Book Synopsis Fictions of Embassy by : Timothy Hampton
Download or read book Fictions of Embassy written by Timothy Hampton and published by Cornell University Press. This book was released on 2011-03-15 with total page 251 pages. Available in PDF, EPUB and Kindle. Book excerpt: Historians of early modern Europe have long stressed how new practices of diplomacy that emerged during the period transformed European politics. Fictions of Embassy is the first book to examine the cultural implications of the rise of modern diplomacy. Ranging across two and a half centuries and half a dozen languages, Timothy Hampton opens a new perspective on the intersection of literature and politics at the dawn of modernity. Hampton argues that literary texts-tragedies, epics, essays-use scenes of diplomatic negotiation to explore the relationship between politics and aesthetics, between the world of political rhetoric and the dynamics of literary form. The diplomatic encounter is a scene of cultural exchange and linguistic negotiation. Literary depictions of diplomacy offer occasions for reflection on the definition of genre, on the power of representation, on the limits of rhetoric, on the nature of fiction making itself. Conversely, discussions of diplomacy by jurists, political philosophers, and ambassadors deploy the tools of literary tradition to articulate new theories of political action.Hampton addresses these topics through a discussion of the major diplomatic writers between 1450 and 1700-Machiavelli, Grotius, Gentili, Guicciardini-and through detailed readings of literary works that address the same topics-works by Shakespeare, More, Rabelais, Montaigne, Tasso, Corneille, Racine, and Camoens. He demonstrates that the issues raised by diplomatic theorists helped shape the emergence of new literary forms, and that literature provides a lens through which we can learn to read the languages of diplomacy.

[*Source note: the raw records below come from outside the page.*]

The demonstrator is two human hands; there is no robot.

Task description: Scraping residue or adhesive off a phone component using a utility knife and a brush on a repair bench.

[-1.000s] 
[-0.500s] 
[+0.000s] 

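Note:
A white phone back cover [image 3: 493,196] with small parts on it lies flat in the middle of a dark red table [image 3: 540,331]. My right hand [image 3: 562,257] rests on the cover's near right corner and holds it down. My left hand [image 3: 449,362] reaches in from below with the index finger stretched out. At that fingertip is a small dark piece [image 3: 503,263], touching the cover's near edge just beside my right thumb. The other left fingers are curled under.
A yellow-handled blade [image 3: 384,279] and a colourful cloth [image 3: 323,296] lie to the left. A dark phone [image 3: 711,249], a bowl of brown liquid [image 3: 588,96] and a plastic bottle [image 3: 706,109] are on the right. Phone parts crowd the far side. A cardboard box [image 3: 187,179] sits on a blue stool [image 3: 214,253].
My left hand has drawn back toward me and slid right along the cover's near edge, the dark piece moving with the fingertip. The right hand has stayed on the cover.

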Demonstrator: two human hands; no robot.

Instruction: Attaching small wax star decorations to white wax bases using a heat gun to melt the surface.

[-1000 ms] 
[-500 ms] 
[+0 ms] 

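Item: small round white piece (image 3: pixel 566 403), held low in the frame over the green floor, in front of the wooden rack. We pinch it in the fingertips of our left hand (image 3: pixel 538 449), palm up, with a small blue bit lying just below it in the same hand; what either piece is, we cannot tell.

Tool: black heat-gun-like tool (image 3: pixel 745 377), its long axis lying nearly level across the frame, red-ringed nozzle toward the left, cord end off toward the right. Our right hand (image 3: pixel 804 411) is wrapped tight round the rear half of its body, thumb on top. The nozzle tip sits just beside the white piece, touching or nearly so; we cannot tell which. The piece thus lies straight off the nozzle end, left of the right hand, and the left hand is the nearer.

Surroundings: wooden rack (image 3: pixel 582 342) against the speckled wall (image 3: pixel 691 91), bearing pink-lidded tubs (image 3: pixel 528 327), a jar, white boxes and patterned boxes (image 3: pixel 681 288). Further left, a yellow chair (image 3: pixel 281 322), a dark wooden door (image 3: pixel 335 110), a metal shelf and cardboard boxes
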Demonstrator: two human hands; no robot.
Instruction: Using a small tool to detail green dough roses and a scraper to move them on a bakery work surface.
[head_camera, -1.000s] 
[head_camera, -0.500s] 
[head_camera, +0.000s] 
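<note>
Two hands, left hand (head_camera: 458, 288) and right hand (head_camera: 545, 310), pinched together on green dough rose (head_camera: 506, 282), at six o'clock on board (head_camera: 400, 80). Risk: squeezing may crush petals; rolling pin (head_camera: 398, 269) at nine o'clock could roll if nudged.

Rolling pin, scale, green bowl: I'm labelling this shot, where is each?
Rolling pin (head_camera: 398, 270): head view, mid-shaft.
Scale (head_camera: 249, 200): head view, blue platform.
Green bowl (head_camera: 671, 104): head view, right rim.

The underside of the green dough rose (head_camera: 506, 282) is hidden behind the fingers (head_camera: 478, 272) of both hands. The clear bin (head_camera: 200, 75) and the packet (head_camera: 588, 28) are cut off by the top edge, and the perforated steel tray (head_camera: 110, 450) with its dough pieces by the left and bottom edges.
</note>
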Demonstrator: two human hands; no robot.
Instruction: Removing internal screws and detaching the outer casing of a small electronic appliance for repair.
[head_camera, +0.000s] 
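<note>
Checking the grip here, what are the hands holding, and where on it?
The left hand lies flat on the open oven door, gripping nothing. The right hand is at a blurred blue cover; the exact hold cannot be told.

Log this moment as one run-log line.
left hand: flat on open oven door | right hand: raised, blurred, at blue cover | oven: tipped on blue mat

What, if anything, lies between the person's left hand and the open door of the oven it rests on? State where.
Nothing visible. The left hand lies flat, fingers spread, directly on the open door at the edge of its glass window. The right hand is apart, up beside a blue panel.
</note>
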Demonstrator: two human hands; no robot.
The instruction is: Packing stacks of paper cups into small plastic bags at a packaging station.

Book Synopsis The Novel in Nineteenth-Century Bengal by : Sunayani Bhattacharya
Download or read book The Novel in Nineteenth-Century Bengal written by Sunayani Bhattacharya and published by Bloomsbury Publishing USA. This book was released on 2023-07-13 with total page 233 pages. Available in PDF, EPUB and Kindle. Book excerpt: How does a reader learn to read an unfamiliar genre? The Novel in Nineteenth-Century Bengal answers this question by looking at the readers of some of the first Bengali novelists, including Bankimchandra Chattopadhyay and Mir Mosharraf Hossain. Moving from the world of novels, periodicals, letters, and reviews to that of colonial educational policies, this book provides a rich literary history of the reading lives of some of the earliest novel readers in colonial India. Sunayani Bhattacharya studies the ways in which Bengalis thought about reading; how they approached the thorny question of influence; and uncovers that they relied on classical Sanskrit and Perso-Arabic literary and aesthetic models, whose attendant traditions formed not a distant past, but coexisted, albeit contentiously, with the everyday present. Challenging dominant postcolonial scholarship, The Novel in Nineteenth-Century Bengal engages with the lived experience of colonial modernity as it traces the import of the Bengali reader's choices on her quotidian life, and grants access to 19th-century Bengal as a space in which the past is to be found enmeshed with the present.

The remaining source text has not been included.